■ TASK STATEMENT:
Taking the listing below, restate word for word each line from the line with "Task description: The" to the line with "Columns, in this", ends included, and stop there.
### RECORDS FOR THE TASK
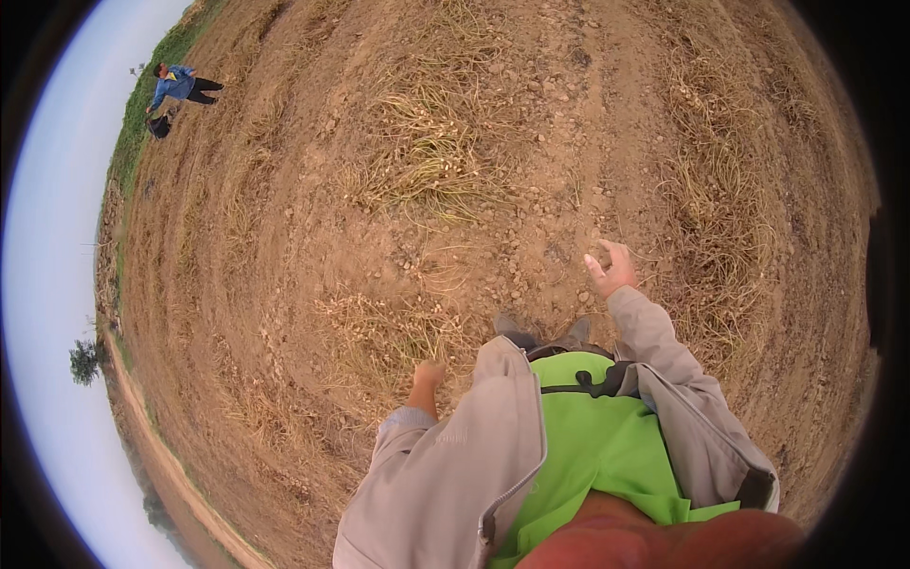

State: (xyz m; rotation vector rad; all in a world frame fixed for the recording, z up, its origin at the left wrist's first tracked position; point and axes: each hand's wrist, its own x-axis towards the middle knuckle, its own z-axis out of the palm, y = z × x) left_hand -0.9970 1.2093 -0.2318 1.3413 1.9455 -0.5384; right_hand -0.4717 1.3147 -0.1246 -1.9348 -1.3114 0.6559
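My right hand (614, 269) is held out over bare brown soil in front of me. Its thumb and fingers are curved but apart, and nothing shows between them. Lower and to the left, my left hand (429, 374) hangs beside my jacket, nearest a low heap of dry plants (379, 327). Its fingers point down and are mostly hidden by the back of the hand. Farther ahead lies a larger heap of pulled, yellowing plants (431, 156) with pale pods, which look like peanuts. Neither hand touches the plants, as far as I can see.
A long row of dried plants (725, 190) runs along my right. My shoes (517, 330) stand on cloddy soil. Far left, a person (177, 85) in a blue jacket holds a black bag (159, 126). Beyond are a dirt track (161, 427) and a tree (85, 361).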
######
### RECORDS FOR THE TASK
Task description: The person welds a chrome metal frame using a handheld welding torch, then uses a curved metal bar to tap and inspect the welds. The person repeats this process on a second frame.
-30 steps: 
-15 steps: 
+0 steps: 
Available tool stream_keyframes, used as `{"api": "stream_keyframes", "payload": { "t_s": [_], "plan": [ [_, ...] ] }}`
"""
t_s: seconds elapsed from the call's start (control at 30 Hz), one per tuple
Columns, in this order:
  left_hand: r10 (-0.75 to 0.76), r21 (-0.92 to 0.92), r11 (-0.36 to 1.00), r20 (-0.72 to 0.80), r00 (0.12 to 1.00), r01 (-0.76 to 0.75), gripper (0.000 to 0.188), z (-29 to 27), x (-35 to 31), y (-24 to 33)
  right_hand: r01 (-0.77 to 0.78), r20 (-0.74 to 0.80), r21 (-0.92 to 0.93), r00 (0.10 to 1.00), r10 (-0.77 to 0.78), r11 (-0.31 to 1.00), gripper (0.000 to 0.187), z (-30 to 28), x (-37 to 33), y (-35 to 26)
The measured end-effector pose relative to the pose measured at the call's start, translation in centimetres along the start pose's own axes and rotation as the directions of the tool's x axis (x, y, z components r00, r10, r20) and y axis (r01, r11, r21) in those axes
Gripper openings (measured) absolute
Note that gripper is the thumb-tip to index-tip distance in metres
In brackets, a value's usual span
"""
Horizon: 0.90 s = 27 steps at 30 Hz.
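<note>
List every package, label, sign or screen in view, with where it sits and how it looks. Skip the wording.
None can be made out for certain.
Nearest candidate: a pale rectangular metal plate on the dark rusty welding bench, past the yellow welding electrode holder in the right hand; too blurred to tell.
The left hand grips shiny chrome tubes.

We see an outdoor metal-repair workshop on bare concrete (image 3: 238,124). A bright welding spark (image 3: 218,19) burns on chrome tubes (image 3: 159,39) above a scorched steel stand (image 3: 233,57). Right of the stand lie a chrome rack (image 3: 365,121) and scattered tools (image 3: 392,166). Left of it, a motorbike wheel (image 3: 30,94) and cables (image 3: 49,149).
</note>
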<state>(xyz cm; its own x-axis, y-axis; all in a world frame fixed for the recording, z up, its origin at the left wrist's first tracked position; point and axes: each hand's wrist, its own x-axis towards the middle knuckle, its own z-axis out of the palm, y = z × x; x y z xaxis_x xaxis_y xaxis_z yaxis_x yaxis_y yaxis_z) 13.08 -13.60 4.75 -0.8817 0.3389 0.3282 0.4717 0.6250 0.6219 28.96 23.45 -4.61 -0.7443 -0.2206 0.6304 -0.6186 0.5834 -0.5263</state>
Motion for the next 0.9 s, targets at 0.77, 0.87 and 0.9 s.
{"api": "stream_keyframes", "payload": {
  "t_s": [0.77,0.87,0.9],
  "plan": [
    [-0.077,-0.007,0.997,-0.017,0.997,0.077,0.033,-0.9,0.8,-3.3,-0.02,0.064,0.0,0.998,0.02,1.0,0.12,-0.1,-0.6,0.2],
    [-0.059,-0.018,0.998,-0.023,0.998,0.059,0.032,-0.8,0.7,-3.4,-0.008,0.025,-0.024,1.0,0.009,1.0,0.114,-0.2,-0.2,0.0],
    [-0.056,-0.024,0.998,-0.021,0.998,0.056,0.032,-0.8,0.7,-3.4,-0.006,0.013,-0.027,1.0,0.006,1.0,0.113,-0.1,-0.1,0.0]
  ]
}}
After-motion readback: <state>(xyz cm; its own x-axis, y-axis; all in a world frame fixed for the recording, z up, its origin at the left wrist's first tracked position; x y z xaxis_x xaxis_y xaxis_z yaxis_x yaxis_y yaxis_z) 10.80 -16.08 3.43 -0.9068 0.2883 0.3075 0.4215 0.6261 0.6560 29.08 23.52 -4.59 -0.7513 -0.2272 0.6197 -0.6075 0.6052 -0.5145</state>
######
■ RESPONSE FOR THIS EXERCISE:
Task description: The person welds a chrome metal frame using a handheld welding torch, then uses a curved metal bar to tap and inspect the welds. The person repeats this process on a second frame.
-30 steps: 
-15 steps: 
+0 steps: 
Available tool stream_keyframes, used as `{"api": "stream_keyframes", "payload": { "t_s": [_], "plan": [ [_, ...] ] }}`
"""
t_s: seconds elapsed from the call's start (control at 30 Hz), one per tuple
Columns, in this order:

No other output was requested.